Selling the shift from ITSM to ESM should be about showing the value that ESM adds and about the increases in productivity that a combined enterprise service catalog can have. Our users know that they have an issue. But they can focus on getting their issue resolved, without worrying about arbitrary lines drawn around lines of business, and the system can do the heavy lifting to help appropriately route the issues.

As author and UX expert Steve Krug once said, “Don’t make me think.” We should leverage our tools and our own knowledge to enable our users and not make them think about who and how something will or won’t be supported. In a perfect utopia of ESM, the user can submit an issue and have faith that it will make its way to the right team.

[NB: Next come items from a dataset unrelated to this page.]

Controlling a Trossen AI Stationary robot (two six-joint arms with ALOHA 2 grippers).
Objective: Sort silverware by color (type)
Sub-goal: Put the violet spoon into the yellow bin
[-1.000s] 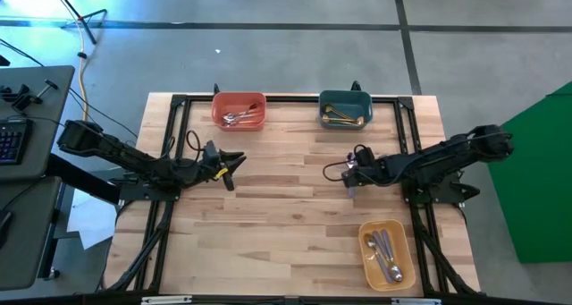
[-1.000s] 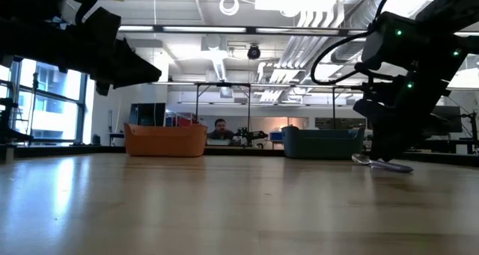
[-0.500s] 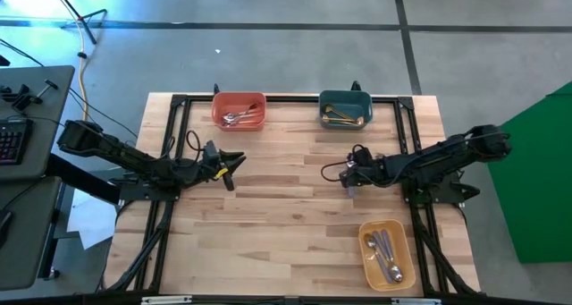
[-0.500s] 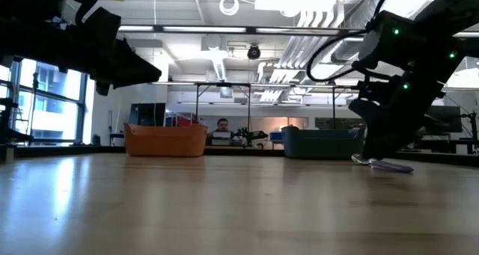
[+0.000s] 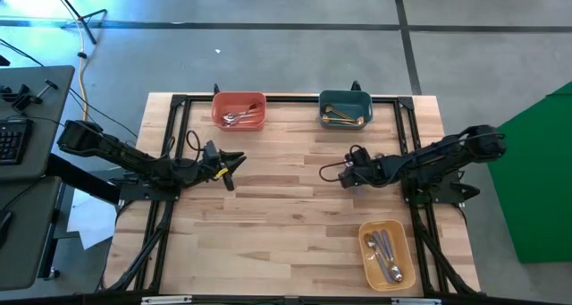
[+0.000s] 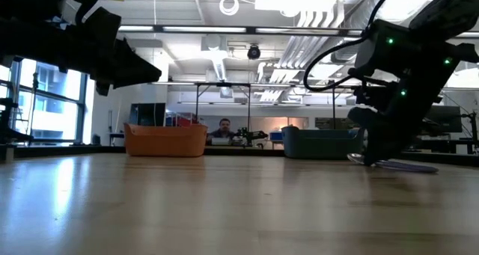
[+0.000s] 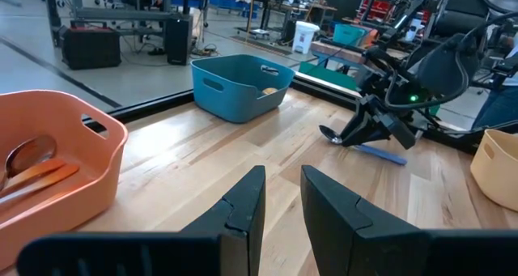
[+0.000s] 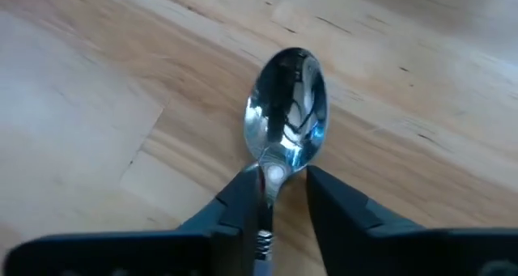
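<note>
One spoon with a shiny bowl (image 8: 287,106) and a purple handle (image 6: 408,165) lies flat on the table right of centre. My right gripper (image 5: 343,178) is low over it, pointing down, open. In the right wrist view its fingers (image 8: 243,203) stand on either side of the spoon's neck (image 8: 271,175). The handle runs back under the gripper, hidden there. The left wrist view shows the same spoon (image 7: 380,153) under that gripper. My left gripper (image 5: 232,166) hovers over the table's left half, a little open and empty. My right gripper comes from above, slanting toward the table's left, with its fingers astride the spoon's neck just behind the bowl. The spoon lies flat on the wood. One finger stands close against the neck; I cannot tell whether it touches.
At the far edge stand a coral bin (image 5: 239,110) holding orange-handled spoons and a teal bin (image 5: 345,108) holding gold ones. A yellow bin (image 5: 386,254) with purple-handled spoons sits near the right front. A black frame (image 5: 179,104) rims the table.
My right gripper has crept a little toward the table's left, staying low at the spoon. In the low view more of the purple handle now shows behind it.
</note>
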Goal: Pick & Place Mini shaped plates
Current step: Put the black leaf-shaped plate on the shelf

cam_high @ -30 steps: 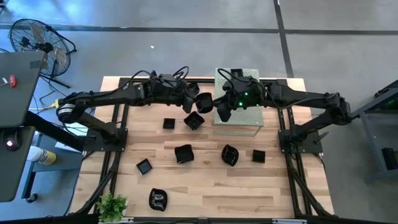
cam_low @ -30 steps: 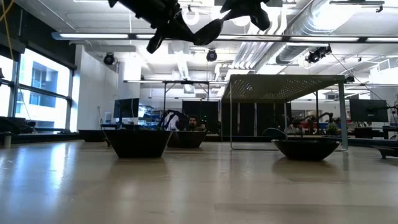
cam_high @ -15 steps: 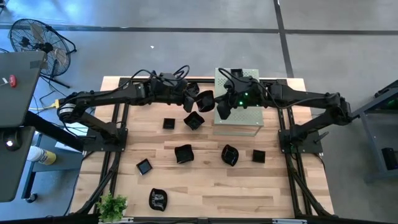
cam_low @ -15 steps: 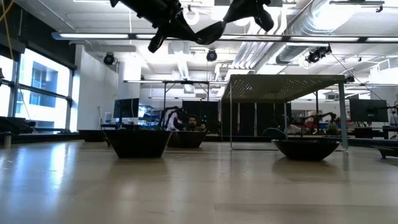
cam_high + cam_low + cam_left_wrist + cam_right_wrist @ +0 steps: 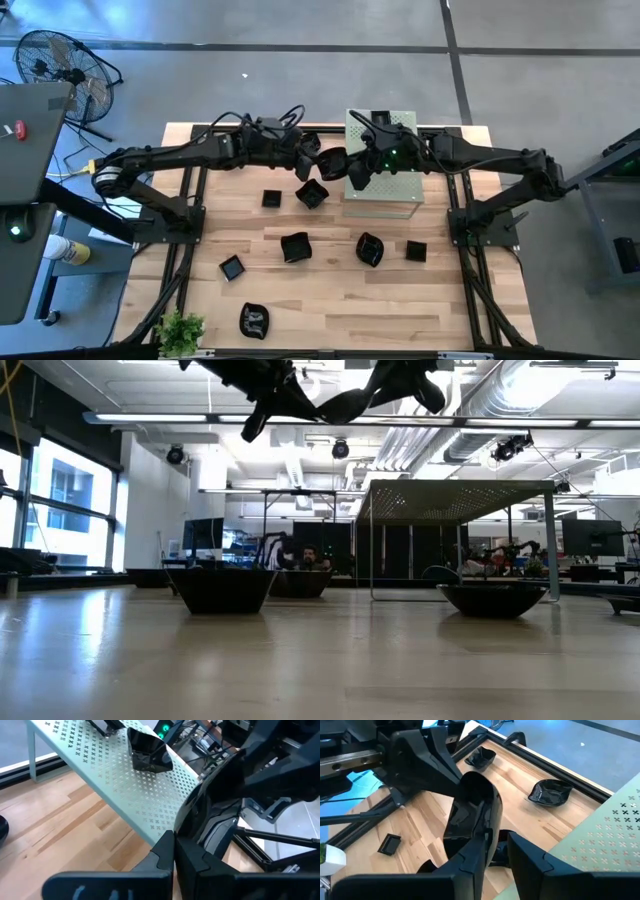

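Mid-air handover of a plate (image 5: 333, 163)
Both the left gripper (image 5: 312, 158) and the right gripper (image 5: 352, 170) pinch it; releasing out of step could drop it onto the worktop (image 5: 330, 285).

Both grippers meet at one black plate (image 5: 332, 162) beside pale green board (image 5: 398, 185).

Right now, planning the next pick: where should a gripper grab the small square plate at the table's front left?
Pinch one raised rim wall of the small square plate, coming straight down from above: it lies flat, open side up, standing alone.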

Chris Chagnon is an ITSM application and web developer who designs, develops, and maintains award-winning experiences for managing and carrying out the ITSM process. Chris has a Master of Science in Information Technology, and a bachelor’s degree in Visual Communications. In addition, Chris is a PhD Candidate studying Information Systems with a focus on user and service experience. As one of HDI’s Top 25 Thought Leaders, Chris speaks nationally about the future of ITSM, practical applications of artificial intelligence and machine learning, gamification, continual service improvement, and customer service/experience. Follow Chris on Twitter @Chagn0n .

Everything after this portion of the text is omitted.